NFL

Bill Belichick and Jon Gruden are birds trapped in coaches’ bodies

Bill Belichick and Jon Gruden revealed themselves as birds through masks.

How you wear your mask says everything about you, and Bill Belichick and Jon Gruden are birds.

It took about three weeks now, for us to see their faces for what they really are. We had an idea the Evil Empire was run by a wise old owl, but hoo are we kidding? He intimidated the Seattle Seahawks last week with his bird doctor mask. As for Gruden, he’s an old crow and there will be a medicine show after the New England Patriots rocked you like a Wagon Wheel in Week 3, man.

The Birds will share this lonely view will Chucky and Darth Sidious.

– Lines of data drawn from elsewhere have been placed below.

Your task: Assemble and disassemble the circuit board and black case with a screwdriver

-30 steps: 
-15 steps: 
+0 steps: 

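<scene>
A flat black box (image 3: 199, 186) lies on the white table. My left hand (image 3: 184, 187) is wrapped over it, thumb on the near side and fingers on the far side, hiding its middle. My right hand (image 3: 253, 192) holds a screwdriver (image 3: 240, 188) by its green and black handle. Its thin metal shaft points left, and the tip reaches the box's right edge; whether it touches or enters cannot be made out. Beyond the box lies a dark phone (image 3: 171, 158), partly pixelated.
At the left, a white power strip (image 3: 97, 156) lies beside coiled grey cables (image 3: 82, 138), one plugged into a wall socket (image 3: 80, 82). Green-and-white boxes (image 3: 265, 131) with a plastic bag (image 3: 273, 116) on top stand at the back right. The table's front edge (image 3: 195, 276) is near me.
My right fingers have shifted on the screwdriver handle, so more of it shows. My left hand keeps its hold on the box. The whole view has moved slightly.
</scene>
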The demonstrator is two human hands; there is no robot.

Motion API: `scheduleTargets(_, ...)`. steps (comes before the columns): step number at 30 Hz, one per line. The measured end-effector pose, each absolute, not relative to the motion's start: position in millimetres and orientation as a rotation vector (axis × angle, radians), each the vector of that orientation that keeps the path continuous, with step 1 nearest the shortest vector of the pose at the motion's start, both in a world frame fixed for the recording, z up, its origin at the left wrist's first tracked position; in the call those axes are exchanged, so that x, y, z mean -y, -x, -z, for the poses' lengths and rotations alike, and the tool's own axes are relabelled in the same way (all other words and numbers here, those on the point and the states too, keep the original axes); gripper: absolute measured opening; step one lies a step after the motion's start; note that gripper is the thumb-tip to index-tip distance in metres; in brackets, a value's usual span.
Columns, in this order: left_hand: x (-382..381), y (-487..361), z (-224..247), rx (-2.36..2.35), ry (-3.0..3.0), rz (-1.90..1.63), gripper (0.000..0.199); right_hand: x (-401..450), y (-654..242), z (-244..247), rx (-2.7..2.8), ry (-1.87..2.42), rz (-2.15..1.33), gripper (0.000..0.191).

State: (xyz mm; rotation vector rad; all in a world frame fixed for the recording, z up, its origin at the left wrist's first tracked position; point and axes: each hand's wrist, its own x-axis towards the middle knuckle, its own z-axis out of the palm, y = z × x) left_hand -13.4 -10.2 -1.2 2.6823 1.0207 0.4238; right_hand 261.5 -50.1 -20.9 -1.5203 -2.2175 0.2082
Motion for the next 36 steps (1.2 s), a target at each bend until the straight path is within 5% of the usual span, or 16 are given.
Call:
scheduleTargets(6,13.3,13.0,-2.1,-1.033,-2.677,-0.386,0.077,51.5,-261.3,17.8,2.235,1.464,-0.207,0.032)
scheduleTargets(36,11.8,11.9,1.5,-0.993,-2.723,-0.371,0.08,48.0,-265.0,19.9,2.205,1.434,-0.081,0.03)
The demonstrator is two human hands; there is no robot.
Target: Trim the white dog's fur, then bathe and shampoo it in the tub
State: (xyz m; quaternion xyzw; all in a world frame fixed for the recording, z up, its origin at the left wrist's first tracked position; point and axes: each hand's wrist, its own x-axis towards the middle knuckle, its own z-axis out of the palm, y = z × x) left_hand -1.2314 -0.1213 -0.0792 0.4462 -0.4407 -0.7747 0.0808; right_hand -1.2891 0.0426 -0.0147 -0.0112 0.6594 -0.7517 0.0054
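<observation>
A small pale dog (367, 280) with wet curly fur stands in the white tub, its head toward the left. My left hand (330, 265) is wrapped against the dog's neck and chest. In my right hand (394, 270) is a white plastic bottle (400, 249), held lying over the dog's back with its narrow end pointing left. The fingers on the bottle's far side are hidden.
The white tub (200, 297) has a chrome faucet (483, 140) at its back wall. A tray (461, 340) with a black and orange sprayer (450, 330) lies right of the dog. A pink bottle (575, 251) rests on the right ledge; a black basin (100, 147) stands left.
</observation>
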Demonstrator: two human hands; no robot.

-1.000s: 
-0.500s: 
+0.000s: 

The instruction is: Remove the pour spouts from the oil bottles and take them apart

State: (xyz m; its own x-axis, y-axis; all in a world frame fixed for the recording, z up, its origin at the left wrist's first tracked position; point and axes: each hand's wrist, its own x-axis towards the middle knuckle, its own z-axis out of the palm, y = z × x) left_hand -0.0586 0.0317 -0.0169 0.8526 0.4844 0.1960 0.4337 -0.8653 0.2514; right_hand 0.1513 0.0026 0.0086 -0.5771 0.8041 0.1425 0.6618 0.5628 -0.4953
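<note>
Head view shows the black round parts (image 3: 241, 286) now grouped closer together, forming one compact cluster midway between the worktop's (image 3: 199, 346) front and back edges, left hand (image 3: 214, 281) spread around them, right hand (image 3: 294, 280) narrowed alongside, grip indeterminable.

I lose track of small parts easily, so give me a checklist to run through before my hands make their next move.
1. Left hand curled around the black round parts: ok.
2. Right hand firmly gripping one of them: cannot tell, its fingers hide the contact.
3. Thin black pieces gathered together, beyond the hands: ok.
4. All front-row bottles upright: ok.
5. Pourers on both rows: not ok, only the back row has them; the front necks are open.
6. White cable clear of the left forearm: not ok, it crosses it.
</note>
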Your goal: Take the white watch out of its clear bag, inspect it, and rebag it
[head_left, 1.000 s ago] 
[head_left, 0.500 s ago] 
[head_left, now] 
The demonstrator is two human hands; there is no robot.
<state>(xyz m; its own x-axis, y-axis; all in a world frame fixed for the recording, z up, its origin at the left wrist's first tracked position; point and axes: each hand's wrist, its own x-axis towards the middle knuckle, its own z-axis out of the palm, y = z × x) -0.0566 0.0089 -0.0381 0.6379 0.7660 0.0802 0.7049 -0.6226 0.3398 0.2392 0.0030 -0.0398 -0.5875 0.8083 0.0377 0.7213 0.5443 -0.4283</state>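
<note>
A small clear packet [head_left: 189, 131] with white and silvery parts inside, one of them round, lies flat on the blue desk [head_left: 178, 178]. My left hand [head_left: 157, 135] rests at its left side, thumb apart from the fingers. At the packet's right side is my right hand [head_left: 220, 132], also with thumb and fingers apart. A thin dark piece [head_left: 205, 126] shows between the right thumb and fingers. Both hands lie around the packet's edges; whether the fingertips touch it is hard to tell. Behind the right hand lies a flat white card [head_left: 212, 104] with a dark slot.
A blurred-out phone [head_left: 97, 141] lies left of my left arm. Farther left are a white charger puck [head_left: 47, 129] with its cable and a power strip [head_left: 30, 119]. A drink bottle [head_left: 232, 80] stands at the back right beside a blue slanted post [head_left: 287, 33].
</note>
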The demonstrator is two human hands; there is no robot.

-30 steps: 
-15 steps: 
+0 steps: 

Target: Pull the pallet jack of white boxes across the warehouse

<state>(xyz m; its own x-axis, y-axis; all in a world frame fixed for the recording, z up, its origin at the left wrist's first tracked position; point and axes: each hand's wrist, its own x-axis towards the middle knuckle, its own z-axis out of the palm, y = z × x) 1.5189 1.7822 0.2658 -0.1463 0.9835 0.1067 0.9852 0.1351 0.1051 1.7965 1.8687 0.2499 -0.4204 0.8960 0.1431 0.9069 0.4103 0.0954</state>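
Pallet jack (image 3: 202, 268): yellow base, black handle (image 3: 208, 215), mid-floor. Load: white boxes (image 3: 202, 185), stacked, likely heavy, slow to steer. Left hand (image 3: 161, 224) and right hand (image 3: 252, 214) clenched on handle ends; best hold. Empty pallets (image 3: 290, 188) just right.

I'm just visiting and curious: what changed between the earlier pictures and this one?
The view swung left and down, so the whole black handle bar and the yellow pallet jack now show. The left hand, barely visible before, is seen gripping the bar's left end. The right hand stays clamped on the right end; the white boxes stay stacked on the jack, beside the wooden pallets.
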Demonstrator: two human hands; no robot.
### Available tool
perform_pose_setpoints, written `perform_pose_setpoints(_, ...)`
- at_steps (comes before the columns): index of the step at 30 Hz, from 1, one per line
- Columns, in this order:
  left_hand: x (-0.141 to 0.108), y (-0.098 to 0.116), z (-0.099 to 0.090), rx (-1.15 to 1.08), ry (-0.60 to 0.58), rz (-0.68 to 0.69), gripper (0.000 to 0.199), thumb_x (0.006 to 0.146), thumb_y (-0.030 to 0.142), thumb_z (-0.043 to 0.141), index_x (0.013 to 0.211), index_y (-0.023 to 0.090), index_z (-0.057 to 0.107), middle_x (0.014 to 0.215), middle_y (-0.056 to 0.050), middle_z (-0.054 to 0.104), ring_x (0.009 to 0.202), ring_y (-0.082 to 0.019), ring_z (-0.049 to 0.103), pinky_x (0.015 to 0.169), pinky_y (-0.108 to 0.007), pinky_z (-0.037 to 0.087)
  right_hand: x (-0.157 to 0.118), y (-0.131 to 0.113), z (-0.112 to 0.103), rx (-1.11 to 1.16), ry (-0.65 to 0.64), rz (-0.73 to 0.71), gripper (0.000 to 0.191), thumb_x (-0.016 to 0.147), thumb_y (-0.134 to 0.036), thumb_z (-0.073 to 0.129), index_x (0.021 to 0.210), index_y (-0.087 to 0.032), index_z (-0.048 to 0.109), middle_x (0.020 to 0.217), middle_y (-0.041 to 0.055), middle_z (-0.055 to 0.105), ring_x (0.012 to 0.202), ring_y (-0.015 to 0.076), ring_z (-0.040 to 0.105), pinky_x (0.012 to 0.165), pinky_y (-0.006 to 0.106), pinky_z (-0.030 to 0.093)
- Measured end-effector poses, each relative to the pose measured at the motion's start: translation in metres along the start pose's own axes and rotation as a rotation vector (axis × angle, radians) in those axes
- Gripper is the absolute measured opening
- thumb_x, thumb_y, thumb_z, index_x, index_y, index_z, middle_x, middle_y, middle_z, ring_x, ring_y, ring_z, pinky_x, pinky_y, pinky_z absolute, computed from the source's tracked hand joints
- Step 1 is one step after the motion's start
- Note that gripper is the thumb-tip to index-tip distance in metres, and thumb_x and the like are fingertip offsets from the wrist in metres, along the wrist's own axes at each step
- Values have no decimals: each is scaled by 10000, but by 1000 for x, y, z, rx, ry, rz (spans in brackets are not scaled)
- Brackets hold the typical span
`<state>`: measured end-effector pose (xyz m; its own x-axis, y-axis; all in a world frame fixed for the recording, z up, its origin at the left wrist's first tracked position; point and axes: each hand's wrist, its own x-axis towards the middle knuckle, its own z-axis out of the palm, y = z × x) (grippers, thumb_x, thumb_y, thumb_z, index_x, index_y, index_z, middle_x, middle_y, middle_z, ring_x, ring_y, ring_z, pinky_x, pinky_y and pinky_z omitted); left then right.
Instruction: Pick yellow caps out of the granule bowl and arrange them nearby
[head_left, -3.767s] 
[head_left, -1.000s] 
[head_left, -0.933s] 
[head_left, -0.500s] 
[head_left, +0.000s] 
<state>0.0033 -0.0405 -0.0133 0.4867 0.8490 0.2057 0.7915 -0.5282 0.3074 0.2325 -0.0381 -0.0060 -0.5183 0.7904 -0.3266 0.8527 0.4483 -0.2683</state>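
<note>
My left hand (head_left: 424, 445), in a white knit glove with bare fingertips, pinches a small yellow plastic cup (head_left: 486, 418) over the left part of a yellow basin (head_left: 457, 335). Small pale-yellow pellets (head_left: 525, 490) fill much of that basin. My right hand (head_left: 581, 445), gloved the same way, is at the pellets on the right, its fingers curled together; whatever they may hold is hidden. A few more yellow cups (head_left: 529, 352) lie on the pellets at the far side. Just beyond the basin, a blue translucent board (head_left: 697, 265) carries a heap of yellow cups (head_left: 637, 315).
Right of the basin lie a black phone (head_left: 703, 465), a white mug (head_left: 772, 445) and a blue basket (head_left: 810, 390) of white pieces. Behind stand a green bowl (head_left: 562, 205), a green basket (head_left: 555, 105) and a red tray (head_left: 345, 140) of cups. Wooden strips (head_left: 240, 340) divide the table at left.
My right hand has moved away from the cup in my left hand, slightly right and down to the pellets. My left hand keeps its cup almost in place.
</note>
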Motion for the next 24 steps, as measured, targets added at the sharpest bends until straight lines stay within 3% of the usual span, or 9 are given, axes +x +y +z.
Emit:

It’s only fitting on the old crow’s return to The Hoodie’s Foxborough Hot Tub that things would get out of control, man. Though not as out of control as Darth Sidious‘ wardrobe at mid-week press conferences, his sweatshirt had more holes in it than the Las Vegas Raiders defense. But then again, Belichick is a wise owl who had some pecking to do around his collar during yard work.

This is Buhler’s Way Off…
Big Nick is the reason DQ Specials are ending in Atlanta

Big Nick was hungry boy today. He saw the delicious Atlanta Falcons defense that smelled of lemon pepper wings. For the love of god and all things holy, this is the last DQ Special in the history of The ATL. So you’re telling me there’s a chance?

With back-to-back, 99-percent chances of winning the last two weeks, it’s literally one in a million that DQ Special created this craptastic masterpiece. The Bears are now officially the softest 3-0 team in NFL history. This is more impressive than the Green Bay Packers going 13-3 last season. I’m not saying it’s time to build a Nick Foles statue outside of Solider Field, but it’s statue time.

B.K. Metcalf Leon Lett them Cowboys have it there way in the Bird Gauntlet

When you play them Dallas Cowboys in the Bird Gauntlet, you do Cowboys things in the Bird Gauntlet. Despite Mr. Unlimited throwing a beautiful dime to D.K. Metcalf, he became B.K. Metcalf on the worst touchback in the history of football. B.K. is short for Burger King because Metcalf had it his way, and it ended horribly.

Too bad you can’t find a better man than B.K. Metcalf to not screw up your perfect touchdown order. Is this the sound of settling Ben Gibbard talked about?

The Dude of the Week, Man: Ryan Fitzpatrick epitomizes Floridian Big Dad Energy

Dressed like a man ready to go on a shoot for films you can’t show the kids, Ryan Fitzpatrick was halfway to Ted Turner on his festive shirt. With a bountiful harvest of chest hair, he became FitzMagical. He defeated Gardner Minshew in The Battle of the Razor’s Edge and didn’t have to shave his face. Instead, he rocked the Senior Citizen Look and told his wife to put the kids to bed.

Fitzpatrick only threw two incomplete passes on Thursday night. His beard never looked better. This was triumphant magnificence dressed to a T. If you have the stones to dress like this, you do. But you don’t, because you’re not greatest quarterbacking genius of our lifetimes. We can’t all be most glorious heroes like him.

Jeff Fisher 7-9 B.S.: Doug Pederson cares more about his hair than winning football games.

If you’ve ever worn a visor, you aspire to have the hair of Doug Pederson. It’s well-kempt and perfectly parted. It gives off the vibe of suave and debonair. Too bad those words are synonyms and the Philadelphia Eagles don’t have single win through for three weeks. Because Pederson was all about his hair, he opted to punt in the final seconds of overtime vs. the Cincinnati Bengals.

When you tie the Bengals, you didn’t take care of business. Technically, you can’t actually be Jeff Fisher 7-9 B.S. because ties aren’t American, but you get my point. The Eagles are already gone, having lived life in the fast lane for far too long. There’s gonna be heartache tonight, as the Birds took it easy and almost lost a game, which is worse, as ties are reserved for association football.

So what did we learn this week? Anything at all? We learned that facial hair is more important than regular ole hair that grows out of the top of your head. We learned that even though Dan Quinn claims to be a bird, he’s not really a bird at all. He wants to be a Falcon, but that’s becoming a nightmare. Belichick is an owl, Gruden is an old crow and B.K. Metcalf is trying to be an osprey.

Birds of a feather may flock together, but when you continue to blow leads, you’ll lose your wings.